* [PATCH net] bnx2x: bail out if unable to acquire stats_sema
@ 2013-09-03 15:45 Michal Schmidt
2013-09-03 15:51 ` Dmitry Kravkov
0 siblings, 1 reply; 6+ messages in thread
From: Michal Schmidt @ 2013-09-03 15:45 UTC (permalink / raw)
To: davem; +Cc: netdev, Dmitry Kravkov, Ariel Elior, Eilon Greenstein
If we fail to acquire stats_sema in the specified time limit,
the chip is probably dead. It probably does not matter whether we
try to continue or not, but certainly we should not up() the semaphore
afterwards.
Signed-off-by: Michal Schmidt <mschmidt@redhat.com>
---
drivers/net/ethernet/broadcom/bnx2x/bnx2x_stats.c | 24 +++++++++++++++++------
1 file changed, 18 insertions(+), 6 deletions(-)
diff --git a/drivers/net/ethernet/broadcom/bnx2x/bnx2x_stats.c b/drivers/net/ethernet/broadcom/bnx2x/bnx2x_stats.c
index 86436c7..d60bb8b 100644
--- a/drivers/net/ethernet/broadcom/bnx2x/bnx2x_stats.c
+++ b/drivers/net/ethernet/broadcom/bnx2x/bnx2x_stats.c
@@ -538,16 +538,20 @@ static void __bnx2x_stats_start(struct bnx2x *bp)
static void bnx2x_stats_start(struct bnx2x *bp)
{
- if (down_timeout(&bp->stats_sema, HZ/10))
+ if (down_timeout(&bp->stats_sema, HZ/10)) {
BNX2X_ERR("Unable to acquire stats lock\n");
+ return;
+ }
__bnx2x_stats_start(bp);
up(&bp->stats_sema);
}
static void bnx2x_stats_pmf_start(struct bnx2x *bp)
{
- if (down_timeout(&bp->stats_sema, HZ/10))

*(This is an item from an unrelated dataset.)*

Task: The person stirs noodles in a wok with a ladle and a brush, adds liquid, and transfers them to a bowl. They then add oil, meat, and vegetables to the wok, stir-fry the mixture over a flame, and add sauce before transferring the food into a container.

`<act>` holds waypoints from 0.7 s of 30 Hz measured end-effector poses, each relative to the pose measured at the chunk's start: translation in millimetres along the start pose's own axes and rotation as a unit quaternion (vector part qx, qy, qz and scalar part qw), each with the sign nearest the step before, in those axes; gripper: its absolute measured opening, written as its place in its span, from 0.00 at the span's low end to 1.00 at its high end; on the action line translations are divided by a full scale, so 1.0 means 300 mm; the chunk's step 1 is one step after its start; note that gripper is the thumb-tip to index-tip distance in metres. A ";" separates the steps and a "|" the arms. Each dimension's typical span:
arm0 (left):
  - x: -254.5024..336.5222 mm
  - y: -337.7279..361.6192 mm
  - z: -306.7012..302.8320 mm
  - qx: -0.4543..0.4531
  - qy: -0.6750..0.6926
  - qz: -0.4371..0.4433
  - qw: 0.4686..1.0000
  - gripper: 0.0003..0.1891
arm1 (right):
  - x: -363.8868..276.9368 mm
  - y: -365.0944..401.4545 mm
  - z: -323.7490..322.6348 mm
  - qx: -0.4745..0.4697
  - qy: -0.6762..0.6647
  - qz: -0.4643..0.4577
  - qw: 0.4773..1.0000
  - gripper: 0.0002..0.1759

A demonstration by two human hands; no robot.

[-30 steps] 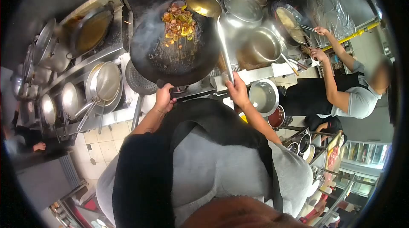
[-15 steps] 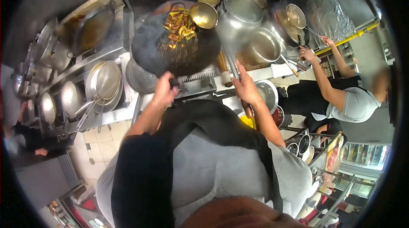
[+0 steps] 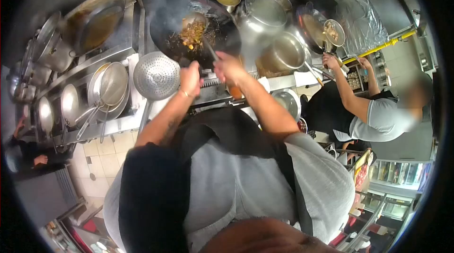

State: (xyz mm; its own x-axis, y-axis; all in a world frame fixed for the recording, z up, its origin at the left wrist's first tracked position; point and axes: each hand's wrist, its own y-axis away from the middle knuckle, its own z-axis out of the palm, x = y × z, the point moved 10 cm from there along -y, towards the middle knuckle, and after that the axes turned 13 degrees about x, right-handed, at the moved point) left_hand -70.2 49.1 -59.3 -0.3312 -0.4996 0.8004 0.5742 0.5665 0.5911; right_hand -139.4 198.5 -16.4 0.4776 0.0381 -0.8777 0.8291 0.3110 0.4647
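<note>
My left hand (image 3: 190,81) is closed around the dark handle at the near side of a black wok (image 3: 223,36). With my right hand (image 3: 228,68) I grip the shaft of a long-handled ladle (image 3: 209,48); its wooden handle end points back toward me. The ladle's bowl is down in the wok, partly hidden among browned pieces of stir-fried food (image 3: 192,38). Smoke or steam rises over the wok's far left side. Left of the wok, close to my left hand, lies a round perforated strainer (image 3: 156,76).
Right of the wok stand a lidded steel pot (image 3: 266,11) and an open pot (image 3: 287,50). Sieves (image 3: 115,85) and a second wok (image 3: 100,28) are at left. A co-worker (image 3: 395,118) at right holds a pan and a long-handled strainer (image 3: 334,33).
The ladle has come down from the wok's right side into the food, my right hand moving left. My left hand and the wok have shifted forward. More smoke shows, and the perforated strainer is more exposed.
</note>
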 end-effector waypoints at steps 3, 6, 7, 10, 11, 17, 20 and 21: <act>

+ if (down_timeout(&bp->stats_sema, HZ/10)) {
BNX2X_ERR("Unable to acquire stats lock\n");
+ return;
+ }
bnx2x_stats_comp(bp);
__bnx2x_stats_pmf_update(bp);
__bnx2x_stats_start(bp);
@@ -556,8 +560,10 @@ static void bnx2x_stats_pmf_start(struct bnx2x *bp)
static void bnx2x_stats_pmf_update(struct bnx2x *bp)
{
- if (down_timeout(&bp->stats_sema, HZ/10))
+ if (down_timeout(&bp->stats_sema, HZ/10)) {
BNX2X_ERR("Unable to acquire stats lock\n");
+ return;
+ }
__bnx2x_stats_pmf_update(bp);
up(&bp->stats_sema);
}
@@ -569,8 +575,10 @@ static void bnx2x_stats_restart(struct bnx2x *bp)
*/
if (IS_VF(bp))
return;
- if (down_timeout(&bp->stats_sema, HZ/10))
+ if (down_timeout(&bp->stats_sema, HZ/10)) {
BNX2X_ERR("Unable to acquire stats lock\n");
+ return;
+ }
bnx2x_stats_comp(bp);
__bnx2x_stats_start(bp);
up(&bp->stats_sema);
@@ -1361,8 +1369,10 @@ static void bnx2x_stats_stop(struct bnx2x *bp)
{
int update = 0;
- if (down_timeout(&bp->stats_sema, HZ/10))
+ if (down_timeout(&bp->stats_sema, HZ/10)) {
BNX2X_ERR("Unable to acquire stats lock\n");
+ return;
+ }
bp->stats_started = false;
@@ -1997,8 +2007,10 @@ void bnx2x_afex_collect_stats(struct bnx2x *bp, void *void_afex_stats,
void bnx2x_stats_safe_exec(struct bnx2x *bp,
void (func_to_exec)(void *cookie),
void *cookie){
- if (down_timeout(&bp->stats_sema, HZ/10))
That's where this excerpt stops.